Reader, Head of Information Behaviour Research, and Director of PG Teaching within the iSchool, Department of Computer and Information Sciences, University of Strathclyde.
My human information behaviour research examines how and why people seek information (or not), and effective channels and sources of information, and influencing factors. I explore complex access and internalised behavioural factors, the former influenced by technology and literacy issues, the latter by social structures and norms. My work provides insight into what information to provide, to whom, and how. Much of my work addresses the enduring limitations of mass communication strategies, informing targeted interventions both physical and digital (and interplays between) in the socio-ecological context.
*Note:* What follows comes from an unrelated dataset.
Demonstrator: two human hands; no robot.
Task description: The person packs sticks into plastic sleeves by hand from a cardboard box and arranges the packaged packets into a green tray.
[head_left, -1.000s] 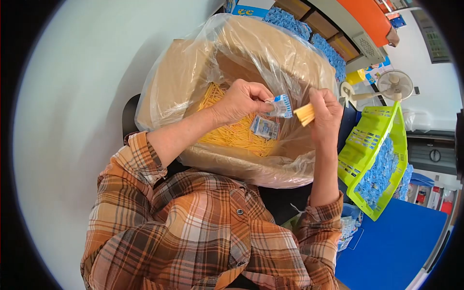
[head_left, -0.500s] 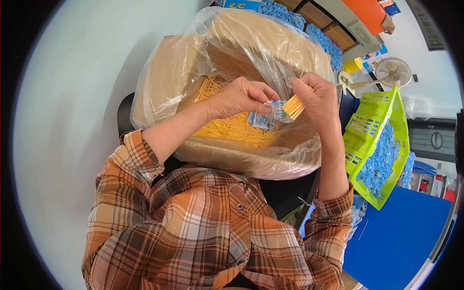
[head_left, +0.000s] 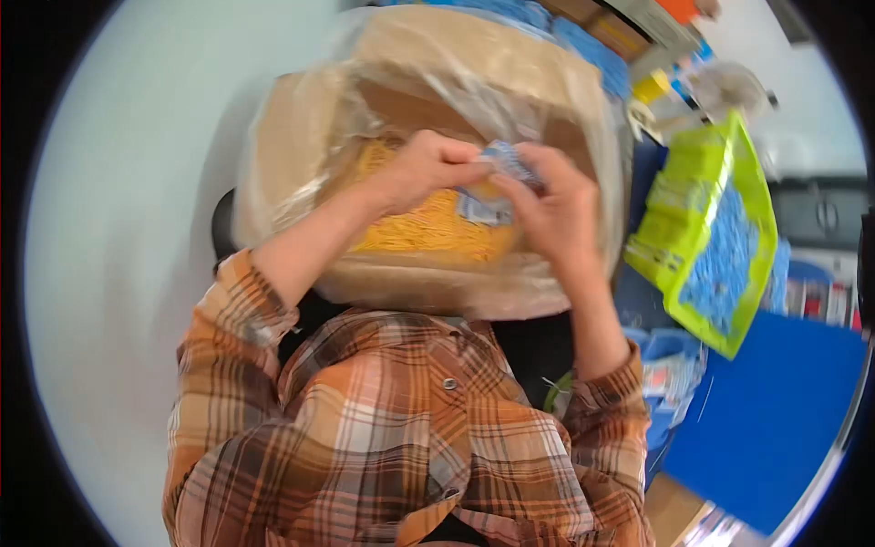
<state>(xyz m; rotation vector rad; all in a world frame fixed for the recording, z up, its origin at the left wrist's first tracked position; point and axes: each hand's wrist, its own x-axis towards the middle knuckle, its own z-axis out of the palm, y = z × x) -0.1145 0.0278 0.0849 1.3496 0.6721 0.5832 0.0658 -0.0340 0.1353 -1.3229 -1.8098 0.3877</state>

Currently leading a number of projects investigating human information behaviours in marginalised and/or disadvantaged circumstances including a major information poverty study exploring how public information providers spanning health, social care, and education can support young first time mothers from areas of multiple deprivations and their children to prosper in the digital age. Further indicative work includes: examination of the rehabilitative cultural role of prison libraries, the role of public libraries in fostering cultural competencies and connections in disadvantaged communities, and effective public service digital design and engagement. Also has extensive experience of applied research within the organisational context through his authoritative information audit work, including a commonly cited methodology that has been applied across a number of public and private sector organisations.
My research has significant practical application and impact, informing both policy and practice. I have variously advised the Scottish Government and National Health Service on matters of effective information dissemination and digital literacy, and currently sit on an expert panel for YoungScot advising on tailored digital engagement strategies for at-risk (health and wellbeing) groups. Recent work defining the role of people as information intermediaries has been adopted by the Scottish Government as a key action (defining professional competencies in the public sector) in their national Health Literacy Action Plan 2017-25.
Research funded by ESRC, EPSRC, and AHRC; and has a track record of research publications in top-quartile Information Science Index (ISI) ranked international journals. Recipient of an Emerald Literati Review Outstanding Paper Award; and two Outstanding Teaching Certificates of Recognition. Member of the ESRC Peer Review College and Carnegie Trust Research Assessor.